A role for the spinal cord cholinergic neuron circadian clock in RNA metabolism and mediating ALS disease phenotypes

Circadian clocks are encoded by a transcription-translation feedback loop that aligns physiological processes with the solar cycle. Previous work linking the circadian clock to the regulation of RNA-binding proteins (RBPs) and alternative splicing provides a foundation for the vital examination of their mechanistic connections in the context of amyotrophic lateral sclerosis (ALS)—a fatal neurodegenerative disease commonly marked by disrupted RBP function. Here, we reveal that the spinal cord cholinergic neuron rhythmic transcriptome is enriched for genes associated with ALS and other neurodegenerative diseases. We show that there is time-of-day-dependent expression of ALS-linked RBP transcripts and rhythmic alternative splicing of genes involved in fundamental neuronal processes, such as microtubule cytoskeleton organization, intracellular trafficking, and synaptic function. We demonstrate clock-dependent expression of ALS-linked RBP Ataxin 2 in this neuronal subtype.

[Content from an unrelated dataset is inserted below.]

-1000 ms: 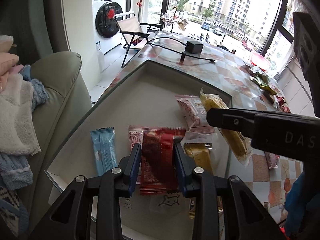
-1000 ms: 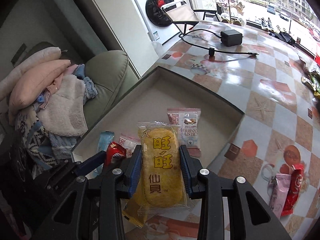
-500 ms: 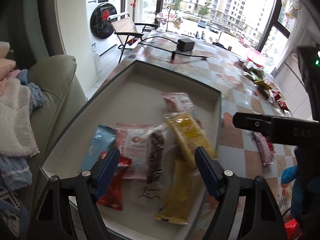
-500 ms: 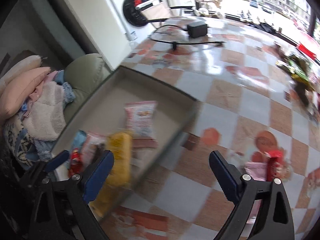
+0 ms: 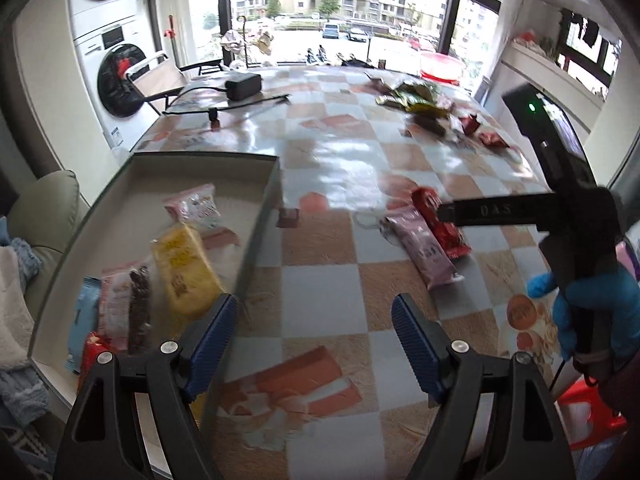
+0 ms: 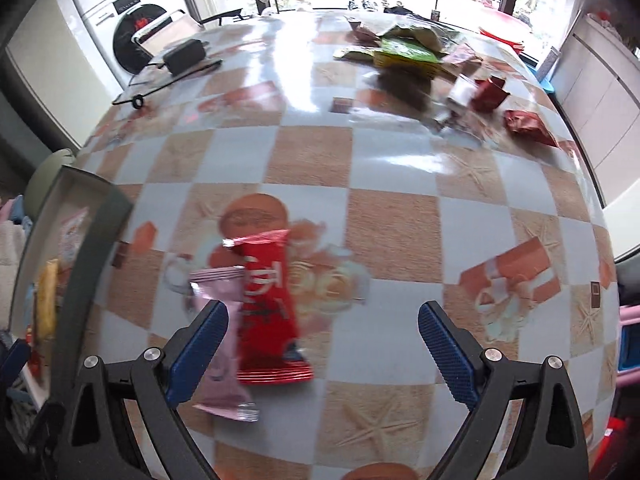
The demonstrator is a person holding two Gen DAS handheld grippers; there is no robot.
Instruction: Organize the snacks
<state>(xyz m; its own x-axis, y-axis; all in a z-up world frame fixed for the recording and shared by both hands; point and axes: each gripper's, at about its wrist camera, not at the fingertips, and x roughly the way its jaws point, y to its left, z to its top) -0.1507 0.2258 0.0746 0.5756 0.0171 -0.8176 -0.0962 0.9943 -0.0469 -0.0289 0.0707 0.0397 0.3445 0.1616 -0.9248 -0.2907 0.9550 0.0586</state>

Further, through in silico analysis of RNA sequencing data from sporadic ALS patients, we find that gene expression profiles altered in disease correspond with rhythmic gene networks. Finally, we report that clock disruption through cholinergic neuron-specific deletion of clock activator BMAL1 ( i ) increases lumbar spinal cord motor neuron loss and sciatic nerve axon degeneration and ( ii ) drives time-of-day-dependent alternative splicing of genes associated with RNA metabolism, including genes encoding ALS-linked RBPs (e.g., Matr3 , Srsf7 , and Ythdf2 ). Our results establish a role for the cholinergic neuron circadian clock in RNA metabolism and mediating neurodegeneration.